CANCELED - ESDM (The Early Start Denver Model): Can Non-intensive Interventions be Effective?
(Service Delivery)
GISELA REGLI (QcABA Canada)
Abstract: The present trend towards naturalistic intensive interventions such as ESDM provides more and more research data displaying their efficacy in controlled environments. However, there is an urgent need for reliable data from non-intensive interventions in real life settings in order to demonstrate their effectiveness in natural environments. We present data from non-intensive ESDM interventions (<25 h/week) collected through indirect assessments. The results point to the importance of 1) intervening earlier and earlier 2) applying behavioral strategies that target developmentally appropriate skills (based on behavioral and developmental research) and 3) supporting non-intensive interventions in real-world settings where intensive intervention is not available. In a second, more theoretical part of the presentation, possible precursors helpful in choosing a non-intensive Naturalistic Developmental Behavioral Intervention (NDBI) such as ESDM are discussed.
Adaptation of Early and Intensive Behavioral Intervention (EIBI) Services for Children With Concurrent Disorders
(Service Delivery)
ZAKARIA MESTARI (Université du Québec à Montréal), Melina Rivard (University of Quebec, Montreal), Amélie Terroux (Université du Québec à Montréal), Diane Morin (Universite du Quebec a Montreal), Jacques Forget (UQAM)

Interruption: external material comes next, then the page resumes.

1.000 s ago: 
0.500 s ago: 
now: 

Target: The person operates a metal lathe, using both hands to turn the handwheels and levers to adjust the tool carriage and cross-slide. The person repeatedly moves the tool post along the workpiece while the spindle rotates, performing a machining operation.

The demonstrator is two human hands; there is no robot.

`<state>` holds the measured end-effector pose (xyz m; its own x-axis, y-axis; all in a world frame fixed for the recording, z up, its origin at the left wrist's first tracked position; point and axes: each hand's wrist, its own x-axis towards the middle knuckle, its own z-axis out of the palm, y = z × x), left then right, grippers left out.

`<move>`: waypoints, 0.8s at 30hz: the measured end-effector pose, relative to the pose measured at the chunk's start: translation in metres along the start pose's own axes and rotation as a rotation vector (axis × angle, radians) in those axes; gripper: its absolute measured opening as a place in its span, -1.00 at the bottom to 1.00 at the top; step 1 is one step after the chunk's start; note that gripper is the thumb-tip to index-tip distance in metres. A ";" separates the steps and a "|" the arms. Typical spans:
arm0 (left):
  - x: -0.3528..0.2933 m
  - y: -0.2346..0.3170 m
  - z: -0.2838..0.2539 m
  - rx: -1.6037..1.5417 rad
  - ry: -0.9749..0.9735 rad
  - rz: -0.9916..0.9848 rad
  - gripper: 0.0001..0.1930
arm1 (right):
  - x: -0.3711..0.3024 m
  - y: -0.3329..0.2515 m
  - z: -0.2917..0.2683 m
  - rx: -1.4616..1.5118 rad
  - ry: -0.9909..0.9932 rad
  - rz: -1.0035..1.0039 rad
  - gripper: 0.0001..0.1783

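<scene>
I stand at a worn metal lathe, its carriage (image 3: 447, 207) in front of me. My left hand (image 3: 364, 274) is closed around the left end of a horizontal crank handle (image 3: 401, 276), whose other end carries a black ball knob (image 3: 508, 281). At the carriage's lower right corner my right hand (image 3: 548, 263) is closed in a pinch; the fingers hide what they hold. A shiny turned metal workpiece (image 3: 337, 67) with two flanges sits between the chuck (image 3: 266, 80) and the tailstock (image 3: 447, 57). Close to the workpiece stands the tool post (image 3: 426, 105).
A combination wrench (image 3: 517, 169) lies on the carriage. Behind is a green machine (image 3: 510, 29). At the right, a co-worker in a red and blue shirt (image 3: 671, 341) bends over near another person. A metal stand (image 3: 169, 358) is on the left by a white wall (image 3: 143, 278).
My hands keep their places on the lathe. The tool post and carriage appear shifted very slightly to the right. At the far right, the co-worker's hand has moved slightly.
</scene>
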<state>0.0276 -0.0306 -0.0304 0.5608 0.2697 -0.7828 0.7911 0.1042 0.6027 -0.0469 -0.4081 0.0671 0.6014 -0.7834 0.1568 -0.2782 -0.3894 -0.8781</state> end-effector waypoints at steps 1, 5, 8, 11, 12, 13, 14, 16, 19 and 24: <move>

Abstract: Although the majority of children with ASD show significant gains during EIBI program in terms of intellectual functioning, level of development, adaptive behavior and reduction of autistic symptoms, some children still present fewer improvements after the intervention. The current research in ASD and EIBI does not fully understand the factors that could explain this variability. Our previous work highlighted that Challenging Behaviors (CB) could be one of those factors (Rivard et al., 2013, 2015, 2016). With the goal of offering suitable intervention alternatives for children with ASD and comorbidities, we validated a French version of the Developmental Behavior Checklist Under 4 (DBC-U4, preschool age) on 650 children with ASD. By doing so, we want to better understand the CB : their prevalence, their associated factors and their impacts on the prognostic of children as well as their family. The goal of this presentation is twofold: 1) presenting an overview of the validation of the French version of the DBC; 2) providing the results of a three year follow-up of the DBC for a sub-sample of 37 children (24 boys and 13 girls), from all across the province of Qubec, Canada. By analyzing the evolution of CB over time, we want ultimate to suggest an optimal sequences of interventions, adapted for children with heterogeneous profiles.